((

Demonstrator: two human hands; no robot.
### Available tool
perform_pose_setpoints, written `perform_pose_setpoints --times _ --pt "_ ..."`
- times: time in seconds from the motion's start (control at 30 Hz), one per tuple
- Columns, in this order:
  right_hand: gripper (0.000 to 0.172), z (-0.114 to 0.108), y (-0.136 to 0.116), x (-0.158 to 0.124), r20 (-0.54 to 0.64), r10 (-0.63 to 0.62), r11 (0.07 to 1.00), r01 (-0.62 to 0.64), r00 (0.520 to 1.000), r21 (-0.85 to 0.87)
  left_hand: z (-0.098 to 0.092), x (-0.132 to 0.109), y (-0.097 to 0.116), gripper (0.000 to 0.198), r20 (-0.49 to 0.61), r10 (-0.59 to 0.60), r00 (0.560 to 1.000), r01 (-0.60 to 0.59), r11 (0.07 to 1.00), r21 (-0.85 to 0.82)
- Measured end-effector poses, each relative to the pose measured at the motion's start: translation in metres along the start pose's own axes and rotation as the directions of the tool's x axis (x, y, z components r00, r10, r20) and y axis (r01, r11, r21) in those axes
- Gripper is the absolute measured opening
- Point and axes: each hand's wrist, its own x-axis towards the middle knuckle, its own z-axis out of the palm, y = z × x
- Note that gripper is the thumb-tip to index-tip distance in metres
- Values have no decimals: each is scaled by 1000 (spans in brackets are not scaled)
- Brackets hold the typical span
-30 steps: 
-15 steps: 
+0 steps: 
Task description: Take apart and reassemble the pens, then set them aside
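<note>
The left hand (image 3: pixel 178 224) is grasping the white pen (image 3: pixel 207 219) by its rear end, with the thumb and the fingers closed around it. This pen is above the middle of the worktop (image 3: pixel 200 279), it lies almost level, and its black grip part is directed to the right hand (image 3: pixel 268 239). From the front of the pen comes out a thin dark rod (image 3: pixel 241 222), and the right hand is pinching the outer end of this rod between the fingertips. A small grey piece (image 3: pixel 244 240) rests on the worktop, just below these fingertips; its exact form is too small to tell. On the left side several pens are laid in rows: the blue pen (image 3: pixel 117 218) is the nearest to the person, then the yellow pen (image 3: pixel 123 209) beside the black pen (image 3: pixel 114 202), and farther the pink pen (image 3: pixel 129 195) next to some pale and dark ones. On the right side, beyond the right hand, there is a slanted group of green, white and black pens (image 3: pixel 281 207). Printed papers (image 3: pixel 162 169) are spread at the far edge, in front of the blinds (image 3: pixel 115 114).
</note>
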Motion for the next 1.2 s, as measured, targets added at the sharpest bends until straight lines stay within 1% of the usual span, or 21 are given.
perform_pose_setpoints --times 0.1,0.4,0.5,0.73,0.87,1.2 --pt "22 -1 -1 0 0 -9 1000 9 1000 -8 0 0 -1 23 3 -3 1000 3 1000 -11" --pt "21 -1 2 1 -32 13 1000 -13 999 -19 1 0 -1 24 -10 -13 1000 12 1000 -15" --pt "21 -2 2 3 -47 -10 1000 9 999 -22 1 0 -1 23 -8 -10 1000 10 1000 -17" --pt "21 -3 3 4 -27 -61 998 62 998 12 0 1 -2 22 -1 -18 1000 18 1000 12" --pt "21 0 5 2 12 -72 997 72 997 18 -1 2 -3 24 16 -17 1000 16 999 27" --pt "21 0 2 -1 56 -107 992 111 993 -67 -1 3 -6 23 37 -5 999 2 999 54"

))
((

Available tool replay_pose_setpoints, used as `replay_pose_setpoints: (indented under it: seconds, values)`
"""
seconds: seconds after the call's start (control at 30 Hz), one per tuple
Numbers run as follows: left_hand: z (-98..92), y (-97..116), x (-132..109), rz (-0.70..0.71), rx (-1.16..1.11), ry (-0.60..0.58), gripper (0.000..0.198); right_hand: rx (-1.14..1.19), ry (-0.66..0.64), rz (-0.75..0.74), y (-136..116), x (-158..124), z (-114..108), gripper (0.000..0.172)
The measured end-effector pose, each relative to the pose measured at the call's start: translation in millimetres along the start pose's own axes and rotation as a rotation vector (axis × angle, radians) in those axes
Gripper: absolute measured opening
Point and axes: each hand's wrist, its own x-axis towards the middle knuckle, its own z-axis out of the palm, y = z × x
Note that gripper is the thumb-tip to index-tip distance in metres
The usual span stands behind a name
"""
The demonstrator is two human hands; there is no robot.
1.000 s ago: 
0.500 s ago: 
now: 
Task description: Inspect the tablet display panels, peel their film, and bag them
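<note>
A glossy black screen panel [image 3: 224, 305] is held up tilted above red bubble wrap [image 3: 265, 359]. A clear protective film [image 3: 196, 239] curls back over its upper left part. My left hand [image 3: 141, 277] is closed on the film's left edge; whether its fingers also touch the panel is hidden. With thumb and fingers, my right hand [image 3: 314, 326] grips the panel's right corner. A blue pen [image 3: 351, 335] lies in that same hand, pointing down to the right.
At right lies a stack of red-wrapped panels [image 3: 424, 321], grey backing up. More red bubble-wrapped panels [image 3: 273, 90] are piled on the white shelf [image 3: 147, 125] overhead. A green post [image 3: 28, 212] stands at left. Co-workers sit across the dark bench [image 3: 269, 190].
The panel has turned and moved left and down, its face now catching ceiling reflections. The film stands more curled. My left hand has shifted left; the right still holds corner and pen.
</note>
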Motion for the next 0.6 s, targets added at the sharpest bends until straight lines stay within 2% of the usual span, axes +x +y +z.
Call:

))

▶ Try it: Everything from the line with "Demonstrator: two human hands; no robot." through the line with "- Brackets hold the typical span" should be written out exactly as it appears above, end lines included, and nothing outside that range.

▶ Result below:
Demonstrator: two human hands; no robot.
### Available tool
perform_pose_setpoints, written `perform_pose_setpoints --times _ --pt "_ ..."`
- times: time in seconds from the motion's start (control at 30 Hz), one per tuple
- Columns, in this order:
  right_hand: gripper (0.000 to 0.172), z (-0.114 to 0.108), y (-0.136 to 0.116), x (-0.158 to 0.124), r20 (-0.54 to 0.64), r10 (-0.63 to 0.62), r11 (0.07 to 1.00), r01 (-0.62 to 0.64), r00 (0.520 to 1.000), r21 (-0.85 to 0.87)
  left_hand: z (-0.098 to 0.092), x (-0.132 to 0.109), y (-0.097 to 0.116), gripper (0.000 to 0.198), r20 (-0.49 to 0.61), r10 (-0.59 to 0.60), r00 (0.560 to 1.000), r01 (-0.60 to 0.59), r11 (0.07 to 1.00), r21 (-0.85 to 0.82)
- Measured end-effector poses, each relative to the pose measured at the motion's start: translation in metres along the start pose's own axes and rotation as the directions of the tool's x axis (x, y, z components r00, r10, r20) and y axis (r01, r11, r21) in those axes
- Gripper is the absolute measured opening
- Point and axes: each hand's wrist, its own x-axis towards the middle knuckle, its own z-axis out of the palm, y = z × x
- Note that gripper is the thumb-tip to index-tip distance in metres
- Values have no decimals: each is scaled by 1000 (spans in brackets are not scaled)
- Brackets hold the typical span

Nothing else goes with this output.